WHAT TO WORK ON: This exercise asks for the records to be retyped exactly as they read.
─── MATERIALS PROVIDED ───
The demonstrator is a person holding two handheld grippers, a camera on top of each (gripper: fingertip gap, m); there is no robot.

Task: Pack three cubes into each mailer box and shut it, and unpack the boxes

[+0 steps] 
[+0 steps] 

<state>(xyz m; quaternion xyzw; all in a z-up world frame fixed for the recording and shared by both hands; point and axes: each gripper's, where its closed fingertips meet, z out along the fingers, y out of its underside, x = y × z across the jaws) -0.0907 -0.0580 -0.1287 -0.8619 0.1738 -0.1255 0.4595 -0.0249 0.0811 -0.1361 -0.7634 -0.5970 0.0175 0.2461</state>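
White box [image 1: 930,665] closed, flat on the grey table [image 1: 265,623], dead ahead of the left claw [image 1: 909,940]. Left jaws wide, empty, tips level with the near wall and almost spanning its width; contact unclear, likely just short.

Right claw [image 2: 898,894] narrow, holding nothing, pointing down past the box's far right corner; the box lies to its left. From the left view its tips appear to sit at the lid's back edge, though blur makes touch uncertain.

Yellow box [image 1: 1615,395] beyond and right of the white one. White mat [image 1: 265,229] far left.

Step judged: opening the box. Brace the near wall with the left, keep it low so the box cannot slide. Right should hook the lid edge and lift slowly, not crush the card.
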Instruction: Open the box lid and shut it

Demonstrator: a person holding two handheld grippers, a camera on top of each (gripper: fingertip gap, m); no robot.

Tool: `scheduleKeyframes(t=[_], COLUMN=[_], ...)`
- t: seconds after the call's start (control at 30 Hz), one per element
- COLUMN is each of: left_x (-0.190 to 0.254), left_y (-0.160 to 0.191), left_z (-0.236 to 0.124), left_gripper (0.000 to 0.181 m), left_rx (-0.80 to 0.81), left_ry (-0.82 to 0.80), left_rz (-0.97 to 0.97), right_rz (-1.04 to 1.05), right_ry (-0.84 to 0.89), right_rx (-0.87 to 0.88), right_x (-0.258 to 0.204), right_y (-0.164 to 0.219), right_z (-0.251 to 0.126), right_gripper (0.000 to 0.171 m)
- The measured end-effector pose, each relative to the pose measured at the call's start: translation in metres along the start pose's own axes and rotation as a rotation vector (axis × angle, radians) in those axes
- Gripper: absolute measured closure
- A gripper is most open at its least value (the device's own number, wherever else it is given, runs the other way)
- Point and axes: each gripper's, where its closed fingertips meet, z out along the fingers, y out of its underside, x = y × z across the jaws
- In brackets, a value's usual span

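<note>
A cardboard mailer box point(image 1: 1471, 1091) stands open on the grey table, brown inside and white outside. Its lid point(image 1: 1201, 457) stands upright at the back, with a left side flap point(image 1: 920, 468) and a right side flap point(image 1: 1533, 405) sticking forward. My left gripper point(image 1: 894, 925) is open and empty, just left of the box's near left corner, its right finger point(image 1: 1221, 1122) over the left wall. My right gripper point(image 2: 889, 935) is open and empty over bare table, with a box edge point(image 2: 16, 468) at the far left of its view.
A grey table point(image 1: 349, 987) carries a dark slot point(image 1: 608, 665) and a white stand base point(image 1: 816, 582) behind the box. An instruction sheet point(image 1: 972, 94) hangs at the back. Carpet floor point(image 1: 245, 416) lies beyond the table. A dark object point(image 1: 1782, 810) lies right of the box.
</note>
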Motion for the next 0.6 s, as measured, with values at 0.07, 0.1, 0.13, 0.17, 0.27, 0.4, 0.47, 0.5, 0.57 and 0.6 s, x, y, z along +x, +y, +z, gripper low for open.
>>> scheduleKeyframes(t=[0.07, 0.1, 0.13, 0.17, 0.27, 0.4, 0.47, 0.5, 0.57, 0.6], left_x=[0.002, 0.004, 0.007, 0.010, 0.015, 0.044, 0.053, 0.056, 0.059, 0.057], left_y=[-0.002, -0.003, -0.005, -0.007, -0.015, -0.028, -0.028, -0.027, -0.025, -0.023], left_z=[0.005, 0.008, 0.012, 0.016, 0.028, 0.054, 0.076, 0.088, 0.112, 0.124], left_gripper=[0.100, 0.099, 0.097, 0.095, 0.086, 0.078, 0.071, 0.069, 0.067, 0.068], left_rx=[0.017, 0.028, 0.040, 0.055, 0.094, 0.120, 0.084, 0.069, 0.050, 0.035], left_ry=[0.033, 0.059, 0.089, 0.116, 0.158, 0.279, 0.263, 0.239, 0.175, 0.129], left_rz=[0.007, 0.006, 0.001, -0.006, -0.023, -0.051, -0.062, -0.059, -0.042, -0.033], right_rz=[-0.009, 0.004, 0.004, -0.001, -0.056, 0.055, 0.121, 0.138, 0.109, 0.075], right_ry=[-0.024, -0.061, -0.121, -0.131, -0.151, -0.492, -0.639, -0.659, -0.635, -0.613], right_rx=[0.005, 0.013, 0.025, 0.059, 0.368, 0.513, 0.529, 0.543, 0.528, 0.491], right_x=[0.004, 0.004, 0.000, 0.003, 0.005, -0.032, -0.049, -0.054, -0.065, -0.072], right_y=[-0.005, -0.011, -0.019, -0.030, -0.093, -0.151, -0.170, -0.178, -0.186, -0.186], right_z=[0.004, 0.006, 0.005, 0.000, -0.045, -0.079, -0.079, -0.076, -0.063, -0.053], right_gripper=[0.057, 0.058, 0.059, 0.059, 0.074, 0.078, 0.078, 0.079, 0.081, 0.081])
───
RESPONSE BELOW:
The demonstrator is a person holding two handheld grippers, a camera on top of each (gripper: fingertip gap, m); there is no robot.

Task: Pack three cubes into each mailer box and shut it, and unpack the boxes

[+0 steps] 
[+0 steps] 

<state>(xyz m; quaternion xyzw; all in a z-up world frame fixed for the recording and shared by both hands; point and axes: each gripper's, where its closed fingertips meet, z out along the fingers, y out of its underside, x = y × z across the jaws) -0.0907 -0.0580 -0.1287 -0.8619 0.1738 -0.1255 0.4595 -0.0249 0.0811 -0.1361 -0.7634 -0.5970 0.0175 0.2461</state>
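White box [image 1: 930,665] closed, flat on the grey table [image 1: 265,623], dead ahead of the left claw [image 1: 909,940]. Left jaws wide, empty, tips level with the near wall and almost spanning its width; contact unclear, likely just short.

Right claw [image 2: 898,894] narrow, holding nothing, pointing down past the box's far right corner; the box lies to its left. From the left view its tips appear to sit at the lid's back edge, though blur makes touch uncertain.

Yellow box [image 1: 1615,395] beyond and right of the white one. White mat [image 1: 265,229] far left.

Step judged: opening the box. Brace the near wall with the left, keep it low so the box cannot slide. Right should hook the lid edge and lift slowly, not crush the card.
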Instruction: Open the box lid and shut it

Demonstrator: a person holding two handheld grippers, a camera on top of each (gripper: fingertip gap, m); no robot.

Tool: `scheduleKeyframes(t=[_], COLUMN=[_], ...)`
- t: seconds after the call's start (control at 30 Hz), one per element
- COLUMN is each of: left_x (-0.190 to 0.254), left_y (-0.160 to 0.191), left_z (-0.236 to 0.124), left_gripper (0.000 to 0.181 m), left_rx (-0.80 to 0.81), left_ry (-0.82 to 0.80), left_rz (-0.97 to 0.97), right_rz (-1.04 to 1.05), right_ry (-0.84 to 0.89), right_rx (-0.87 to 0.88), right_x (-0.258 to 0.204), right_y (-0.164 to 0.219), right_z (-0.251 to 0.126), right_gripper (0.000 to 0.171 m)
- The measured end-effector pose, each relative to the pose measured at the call's start: translation in metres along the start pose's own axes and rotation as a rotation vector (axis × angle, radians) in those axes
- Gripper: absolute measured closure
- A gripper is most open at its least value (the device's own number, wherever else it is given, runs the other way)
- Point and axes: each gripper's, where its closed fingertips meet, z out along the fingers, y out of its underside, x = y × z across the jaws
- In brackets, a value's usual span

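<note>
A cardboard mailer box point(image 1: 1471, 1091) stands open on the grey table, brown inside and white outside. Its lid point(image 1: 1201, 457) stands upright at the back, with a left side flap point(image 1: 920, 468) and a right side flap point(image 1: 1533, 405) sticking forward. My left gripper point(image 1: 894, 925) is open and empty, just left of the box's near left corner, its right finger point(image 1: 1221, 1122) over the left wall. My right gripper point(image 2: 889, 935) is open and empty over bare table, with a box edge point(image 2: 16, 468) at the far left of its view.
A grey table point(image 1: 349, 987) carries a dark slot point(image 1: 608, 665) and a white stand base point(image 1: 816, 582) behind the box. An instruction sheet point(image 1: 972, 94) hangs at the back. Carpet floor point(image 1: 245, 416) lies beyond the table. A dark object point(image 1: 1782, 810) lies right of the box.
</note>
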Motion for the next 0.6 s, as measured, with values at 0.07, 0.1, 0.13, 0.17, 0.27, 0.4, 0.47, 0.5, 0.57 and 0.6 s, x, y, z along +x, +y, +z, gripper low for open.
>>> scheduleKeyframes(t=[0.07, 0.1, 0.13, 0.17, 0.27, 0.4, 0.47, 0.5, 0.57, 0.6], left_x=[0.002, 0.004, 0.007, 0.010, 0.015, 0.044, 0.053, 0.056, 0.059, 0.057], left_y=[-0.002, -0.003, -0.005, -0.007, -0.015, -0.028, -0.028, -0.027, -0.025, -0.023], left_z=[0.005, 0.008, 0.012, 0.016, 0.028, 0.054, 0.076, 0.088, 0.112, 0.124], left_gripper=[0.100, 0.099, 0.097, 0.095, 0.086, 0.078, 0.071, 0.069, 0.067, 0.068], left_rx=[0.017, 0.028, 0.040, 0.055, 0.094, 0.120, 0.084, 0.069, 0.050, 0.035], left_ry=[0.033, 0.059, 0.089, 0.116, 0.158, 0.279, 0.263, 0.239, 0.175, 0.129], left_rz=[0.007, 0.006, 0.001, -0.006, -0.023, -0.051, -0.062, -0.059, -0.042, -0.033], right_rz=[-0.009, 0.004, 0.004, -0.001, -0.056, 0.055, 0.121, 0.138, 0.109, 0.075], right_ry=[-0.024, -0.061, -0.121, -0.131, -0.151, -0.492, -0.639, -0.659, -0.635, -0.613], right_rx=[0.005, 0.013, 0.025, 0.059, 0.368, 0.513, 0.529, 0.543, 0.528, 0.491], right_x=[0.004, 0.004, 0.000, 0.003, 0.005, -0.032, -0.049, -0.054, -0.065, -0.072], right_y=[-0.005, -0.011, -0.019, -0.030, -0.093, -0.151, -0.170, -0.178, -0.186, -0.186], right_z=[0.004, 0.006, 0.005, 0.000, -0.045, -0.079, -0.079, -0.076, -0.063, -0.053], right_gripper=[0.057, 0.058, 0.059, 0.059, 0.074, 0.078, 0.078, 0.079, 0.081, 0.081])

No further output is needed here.